> _Task_:
Repeat the listing that comes next, leaving nothing out and changing nothing.

> _Material provided_:

▶

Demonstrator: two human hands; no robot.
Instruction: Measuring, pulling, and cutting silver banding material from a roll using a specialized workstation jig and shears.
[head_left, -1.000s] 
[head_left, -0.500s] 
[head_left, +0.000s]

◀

> _Your response_:
Demonstrator: two human hands; no robot.
Instruction: Measuring, pulling, and cutting silver banding material from a roll using a specialized workstation jig and shears.
[head_left, -1.000s] 
[head_left, -0.500s] 
[head_left, +0.000s]

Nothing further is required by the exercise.